Exercise directions
Return the listing word for word, as given.

Given material

=== Section Start ===

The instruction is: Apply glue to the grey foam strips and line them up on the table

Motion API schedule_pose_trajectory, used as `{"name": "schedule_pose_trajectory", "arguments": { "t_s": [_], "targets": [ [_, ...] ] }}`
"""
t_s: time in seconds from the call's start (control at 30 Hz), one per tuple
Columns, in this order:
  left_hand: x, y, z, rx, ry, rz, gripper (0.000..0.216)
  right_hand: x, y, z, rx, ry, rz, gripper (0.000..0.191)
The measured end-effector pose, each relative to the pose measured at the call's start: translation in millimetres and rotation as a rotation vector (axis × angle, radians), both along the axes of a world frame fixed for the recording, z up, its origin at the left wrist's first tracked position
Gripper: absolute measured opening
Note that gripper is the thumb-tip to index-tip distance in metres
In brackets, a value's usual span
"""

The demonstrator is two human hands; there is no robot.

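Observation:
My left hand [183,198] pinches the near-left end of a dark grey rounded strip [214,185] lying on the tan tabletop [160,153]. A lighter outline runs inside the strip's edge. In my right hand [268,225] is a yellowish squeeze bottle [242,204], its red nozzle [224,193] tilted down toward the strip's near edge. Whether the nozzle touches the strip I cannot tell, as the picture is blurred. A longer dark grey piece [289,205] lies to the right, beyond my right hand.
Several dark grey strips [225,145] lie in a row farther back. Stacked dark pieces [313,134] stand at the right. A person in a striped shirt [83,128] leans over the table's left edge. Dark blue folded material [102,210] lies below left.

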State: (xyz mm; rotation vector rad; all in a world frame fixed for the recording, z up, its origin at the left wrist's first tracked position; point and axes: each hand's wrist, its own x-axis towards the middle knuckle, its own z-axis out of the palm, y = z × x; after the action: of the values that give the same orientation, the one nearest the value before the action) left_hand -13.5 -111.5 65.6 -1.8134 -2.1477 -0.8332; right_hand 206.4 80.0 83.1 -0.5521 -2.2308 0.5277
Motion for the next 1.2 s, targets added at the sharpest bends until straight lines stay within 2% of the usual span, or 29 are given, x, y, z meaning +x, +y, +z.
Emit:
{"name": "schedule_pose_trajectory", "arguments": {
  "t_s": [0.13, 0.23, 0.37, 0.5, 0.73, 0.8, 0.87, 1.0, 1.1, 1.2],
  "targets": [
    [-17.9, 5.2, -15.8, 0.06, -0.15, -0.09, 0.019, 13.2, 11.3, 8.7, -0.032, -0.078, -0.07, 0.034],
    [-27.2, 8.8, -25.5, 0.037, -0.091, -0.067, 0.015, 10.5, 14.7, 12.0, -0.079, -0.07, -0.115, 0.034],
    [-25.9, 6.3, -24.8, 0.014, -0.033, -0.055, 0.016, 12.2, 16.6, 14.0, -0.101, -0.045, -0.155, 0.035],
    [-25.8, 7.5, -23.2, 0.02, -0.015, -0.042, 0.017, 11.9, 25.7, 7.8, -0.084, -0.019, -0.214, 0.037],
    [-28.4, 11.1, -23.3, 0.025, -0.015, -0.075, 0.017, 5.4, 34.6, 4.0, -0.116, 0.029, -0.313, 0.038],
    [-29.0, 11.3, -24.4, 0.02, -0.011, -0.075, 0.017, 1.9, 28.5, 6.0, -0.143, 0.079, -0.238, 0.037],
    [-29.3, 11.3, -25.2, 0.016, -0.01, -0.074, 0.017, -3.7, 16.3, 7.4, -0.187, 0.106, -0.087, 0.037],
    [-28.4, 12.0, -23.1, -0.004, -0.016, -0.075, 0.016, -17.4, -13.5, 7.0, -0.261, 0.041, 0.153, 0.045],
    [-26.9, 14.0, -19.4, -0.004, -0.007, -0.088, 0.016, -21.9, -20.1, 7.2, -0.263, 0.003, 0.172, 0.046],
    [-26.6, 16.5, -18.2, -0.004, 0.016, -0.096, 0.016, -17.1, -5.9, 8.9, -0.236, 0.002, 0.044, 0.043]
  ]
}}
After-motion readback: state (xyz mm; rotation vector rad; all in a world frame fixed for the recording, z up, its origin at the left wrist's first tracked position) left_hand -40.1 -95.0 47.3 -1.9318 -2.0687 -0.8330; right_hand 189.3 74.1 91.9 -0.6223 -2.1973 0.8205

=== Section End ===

The answer
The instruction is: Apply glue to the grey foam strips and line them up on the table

Motion API schedule_pose_trajectory, used as `{"name": "schedule_pose_trajectory", "arguments": { "t_s": [_], "targets": [ [_, ...] ] }}`
"""
t_s: time in seconds from the call's start (control at 30 Hz), one per tuple
Columns, in this order:
  left_hand: x, y, z, rx, ry, rz, gripper (0.000..0.216)
  right_hand: x, y, z, rx, ry, rz, gripper (0.000..0.191)
The measured end-effector pose, each relative to the pose measured at the call's start: translation in millimetres and rotation as a rotation vector (axis × angle, radians), both along the axes of a world frame fixed for the recording, z up, its origin at the left wrist's first tracked position
Gripper: absolute measured opening
Note that gripper is the thumb-tip to index-tip distance in metres
In brackets, a value's usual span
"""

The demonstrator is two human hands; there is no robot.

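Observation:
My left hand [183,198] pinches the near-left end of a dark grey rounded strip [214,185] lying on the tan tabletop [160,153]. A lighter outline runs inside the strip's edge. In my right hand [268,225] is a yellowish squeeze bottle [242,204], its red nozzle [224,193] tilted down toward the strip's near edge. Whether the nozzle touches the strip I cannot tell, as the picture is blurred. A longer dark grey piece [289,205] lies to the right, beyond my right hand.
Several dark grey strips [225,145] lie in a row farther back. Stacked dark pieces [313,134] stand at the right. A person in a striped shirt [83,128] leans over the table's left edge. Dark blue folded material [102,210] lies below left.
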
State: (xyz mm; rotation vector rad; all in a world frame fixed for the recording, z up, its origin at the left wrist's first tracked position; point and axes: each hand's wrist, its own x-axis towards the middle knuckle, its own z-axis out of the palm, y = z × x; after the action: of the values that give the same orientation, the one nearest the value before the action) left_hand -13.5 -111.5 65.6 -1.8134 -2.1477 -0.8332; right_hand 206.4 80.0 83.1 -0.5521 -2.2308 0.5277
Motion for the next 1.2 s, targets added at the sharpest bends until straight lines stay within 2% of the usual span, or 29 are given, x, y, z meaning +x, +y, +z.
Emit:
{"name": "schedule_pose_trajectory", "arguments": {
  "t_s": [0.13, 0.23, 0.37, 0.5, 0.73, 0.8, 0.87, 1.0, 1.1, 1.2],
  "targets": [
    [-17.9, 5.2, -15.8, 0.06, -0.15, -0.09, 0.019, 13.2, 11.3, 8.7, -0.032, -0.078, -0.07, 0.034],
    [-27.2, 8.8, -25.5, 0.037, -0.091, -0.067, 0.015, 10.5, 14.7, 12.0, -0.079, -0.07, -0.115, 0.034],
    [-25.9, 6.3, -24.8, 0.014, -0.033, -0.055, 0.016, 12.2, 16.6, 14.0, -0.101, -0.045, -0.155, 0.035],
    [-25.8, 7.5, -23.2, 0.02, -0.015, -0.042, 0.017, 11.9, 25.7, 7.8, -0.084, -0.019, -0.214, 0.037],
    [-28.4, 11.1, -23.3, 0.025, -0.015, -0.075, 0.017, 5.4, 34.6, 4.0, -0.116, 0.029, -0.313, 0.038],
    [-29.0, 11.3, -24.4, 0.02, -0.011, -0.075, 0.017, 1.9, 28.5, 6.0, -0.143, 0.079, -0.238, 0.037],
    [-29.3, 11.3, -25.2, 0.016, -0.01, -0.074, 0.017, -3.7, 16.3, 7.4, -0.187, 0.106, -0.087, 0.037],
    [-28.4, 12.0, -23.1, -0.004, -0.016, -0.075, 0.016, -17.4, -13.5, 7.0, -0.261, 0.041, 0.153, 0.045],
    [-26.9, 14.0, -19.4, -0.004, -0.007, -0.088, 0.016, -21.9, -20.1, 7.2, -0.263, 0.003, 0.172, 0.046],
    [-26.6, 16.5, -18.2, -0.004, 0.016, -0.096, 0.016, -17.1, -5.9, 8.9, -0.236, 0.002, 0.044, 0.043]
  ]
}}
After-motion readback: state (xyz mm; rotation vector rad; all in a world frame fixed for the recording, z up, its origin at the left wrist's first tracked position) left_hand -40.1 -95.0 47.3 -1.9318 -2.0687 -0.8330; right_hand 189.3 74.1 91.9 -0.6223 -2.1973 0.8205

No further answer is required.